Imagine you wake up in the morning and you feel as though, overnight, your heart has sunk into the pit of your stomach and stayed there, throbbing, until it becomes a dull but persistent ache that has spread to your entire body. Maybe it’s raining and you have a dentist appointment later that day, or maybe it’s a warm sunny day and you have plans to spend it in your favorite place with friends: it doesn’t matter. The entire world looks ominous through the lens of the depression that has taken hold of you. Whatever lurks beyond the door of the bedroom doesn’t feel safe. Sitting up and swinging your feet out of bed feels insurmountable, not because of the mind-numbing fatigue you feel but because it just hurts inside. Just pushing yourself up to turn off your alarm makes all of your insides clench with discomfort and fear. You dread the moment your partner wakes up or comes into the room because you know he or she will realize immediately that it is a bad day. Looking at another person makes you want to burst into tears because the internal hurt you are feeling is so strong and you dread passing that on to another human being.
This kind of sickening, draining sorrow is so exhausting and so remarkably unique in its misery (often and especially because there is no discernable reason behind its appearance in your life) that it seems like you can’t possibly get through a day (never mind a week, or a month, or a year) feeling this way. Mostly you want to go to sleep and stay there, preferring unconsciousness to pain, but if you can’t do that then you start to think of ways to stop hurting. The only times I have ever had thoughts of self-harm, which thankfully last only seconds for me and upon which I have never acted, occur when I am in the depths of feeling this way. I am grateful to say that aside from these fleeting thoughts, I have not struggled with this horrible manifestation of my disease. But I do understand why seeking a physical release for the internal agony can be tempting. I jiggle my legs incessantly, I scratch bug bites too hard and for too long (one of them scarred), I pick at my cuticles. I count down from 100 over and over again in my mind. And when there is no more energy for any of this, I go blank. My husband reports watching me stare at the walls, eyes glazed over, responding to nothing, for minutes at a time. I guess I would say that during these times I am hurting less, because I have completely shut off from caring about anything, and yet I know it’s scary and unsettling for anyone to see how deeply apathetic I feel toward everything in that moment.
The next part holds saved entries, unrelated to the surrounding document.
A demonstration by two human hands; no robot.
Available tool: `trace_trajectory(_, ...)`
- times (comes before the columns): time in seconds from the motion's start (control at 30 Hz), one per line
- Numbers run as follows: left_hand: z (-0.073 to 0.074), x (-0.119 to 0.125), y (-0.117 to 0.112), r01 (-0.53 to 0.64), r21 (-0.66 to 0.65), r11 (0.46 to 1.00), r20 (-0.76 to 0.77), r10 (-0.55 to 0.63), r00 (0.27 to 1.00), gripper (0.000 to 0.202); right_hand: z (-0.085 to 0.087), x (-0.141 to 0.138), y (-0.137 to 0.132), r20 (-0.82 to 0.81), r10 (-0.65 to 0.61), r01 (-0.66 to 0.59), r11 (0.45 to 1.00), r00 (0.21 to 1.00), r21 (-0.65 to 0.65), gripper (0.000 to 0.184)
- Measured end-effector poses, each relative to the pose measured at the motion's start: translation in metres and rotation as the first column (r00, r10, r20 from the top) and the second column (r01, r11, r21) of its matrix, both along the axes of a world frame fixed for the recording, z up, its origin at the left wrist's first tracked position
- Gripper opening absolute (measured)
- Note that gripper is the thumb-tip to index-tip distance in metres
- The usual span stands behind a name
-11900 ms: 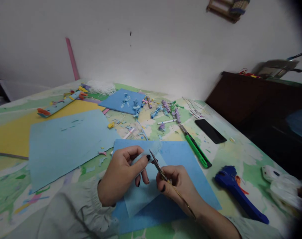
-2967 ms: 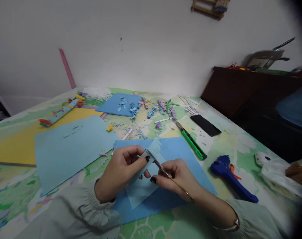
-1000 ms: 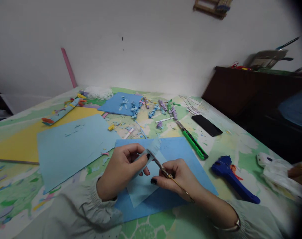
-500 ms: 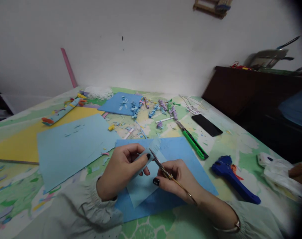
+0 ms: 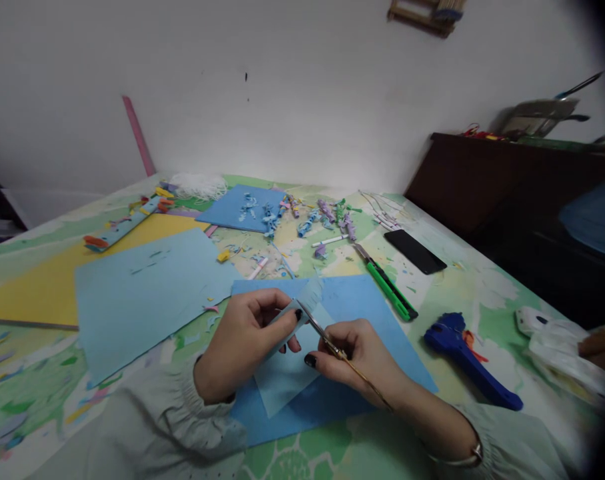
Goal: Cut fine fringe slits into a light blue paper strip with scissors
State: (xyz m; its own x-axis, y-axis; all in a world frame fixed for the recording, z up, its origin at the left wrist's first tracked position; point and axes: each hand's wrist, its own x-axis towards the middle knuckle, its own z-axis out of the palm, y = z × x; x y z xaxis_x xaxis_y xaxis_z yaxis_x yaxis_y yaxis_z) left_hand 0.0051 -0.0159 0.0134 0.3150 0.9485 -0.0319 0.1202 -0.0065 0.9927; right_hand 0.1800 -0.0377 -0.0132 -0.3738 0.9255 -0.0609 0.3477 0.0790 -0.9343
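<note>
My left hand (image 5: 255,337) pinches a narrow light blue paper strip (image 5: 310,295) whose far end is cut into a fine fringe. In my right hand (image 5: 357,353) is a pair of scissors (image 5: 327,339) with gold-coloured handles, the fingers in and around the loops. The blades meet the strip's edge close to my left thumb. Below both hands, a light blue paper piece (image 5: 282,390) lies on a darker blue sheet (image 5: 382,373). Part of the strip is hidden by my left fingers.
Left of my hands lie a large light blue sheet (image 5: 147,300) and a yellow sheet (image 5: 27,293). To the right are a green utility knife (image 5: 390,290), a black phone (image 5: 415,251) and a blue glue gun (image 5: 472,363). Curled paper pieces (image 5: 327,212) and scraps lie farther back.
The scissors and right thumb have shifted very slightly, and the handle loop looks narrower. My left hand and the strip stay almost in place.
</note>
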Motion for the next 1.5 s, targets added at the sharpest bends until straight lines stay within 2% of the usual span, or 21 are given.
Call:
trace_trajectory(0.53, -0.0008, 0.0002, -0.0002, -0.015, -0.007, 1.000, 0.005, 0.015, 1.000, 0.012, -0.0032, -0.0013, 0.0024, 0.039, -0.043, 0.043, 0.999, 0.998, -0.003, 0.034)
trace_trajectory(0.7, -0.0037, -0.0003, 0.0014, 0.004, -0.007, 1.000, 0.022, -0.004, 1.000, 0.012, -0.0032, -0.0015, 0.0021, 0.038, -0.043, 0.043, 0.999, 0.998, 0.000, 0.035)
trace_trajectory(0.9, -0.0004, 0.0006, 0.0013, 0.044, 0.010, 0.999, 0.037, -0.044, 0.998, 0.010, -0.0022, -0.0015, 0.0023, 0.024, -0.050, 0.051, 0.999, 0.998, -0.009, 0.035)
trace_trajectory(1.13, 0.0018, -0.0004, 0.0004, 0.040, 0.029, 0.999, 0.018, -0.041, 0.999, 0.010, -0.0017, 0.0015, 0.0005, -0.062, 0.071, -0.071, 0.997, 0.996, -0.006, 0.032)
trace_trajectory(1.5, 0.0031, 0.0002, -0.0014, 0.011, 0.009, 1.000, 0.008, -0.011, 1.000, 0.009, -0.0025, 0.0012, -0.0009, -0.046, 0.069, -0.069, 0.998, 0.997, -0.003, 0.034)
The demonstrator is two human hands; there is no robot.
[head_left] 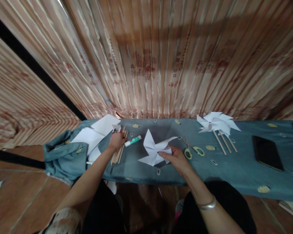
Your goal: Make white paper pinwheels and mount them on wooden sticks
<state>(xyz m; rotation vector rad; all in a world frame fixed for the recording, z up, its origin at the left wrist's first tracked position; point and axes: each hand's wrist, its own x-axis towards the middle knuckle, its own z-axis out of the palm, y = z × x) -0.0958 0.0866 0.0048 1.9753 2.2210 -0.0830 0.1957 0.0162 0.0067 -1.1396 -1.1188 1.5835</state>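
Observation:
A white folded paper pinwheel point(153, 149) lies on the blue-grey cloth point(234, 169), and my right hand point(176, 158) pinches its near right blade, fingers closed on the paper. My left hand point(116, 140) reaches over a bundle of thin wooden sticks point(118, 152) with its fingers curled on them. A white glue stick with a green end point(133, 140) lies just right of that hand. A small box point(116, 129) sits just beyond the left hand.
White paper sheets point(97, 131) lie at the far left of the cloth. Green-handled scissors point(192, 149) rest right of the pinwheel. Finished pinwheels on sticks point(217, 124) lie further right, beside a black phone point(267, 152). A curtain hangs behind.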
This is some of what depression has been like for me over the past couple of years. A spell like this can last a few hours, a full day, or several days in a row. It can be combined with intense anxiety or it can take over all on its own. Sometimes I’ll have just one bad day in the middle of a great month. Sometimes I’ll have a few good days in the middle of a mostly-bad month. The unpredictability is scary and infuriating, and can make it hard to make or keep plans. So when a friend that may be struggling with depression cancels on you last minute, or is evasive and noncommittal, or shows up and seems completely disengaged -- I hope that, maybe, you’ll think of this post and feel somewhat better enabled to comprehend what they’re going through. Be patient, ask what you can do to help, and love them the best you know how.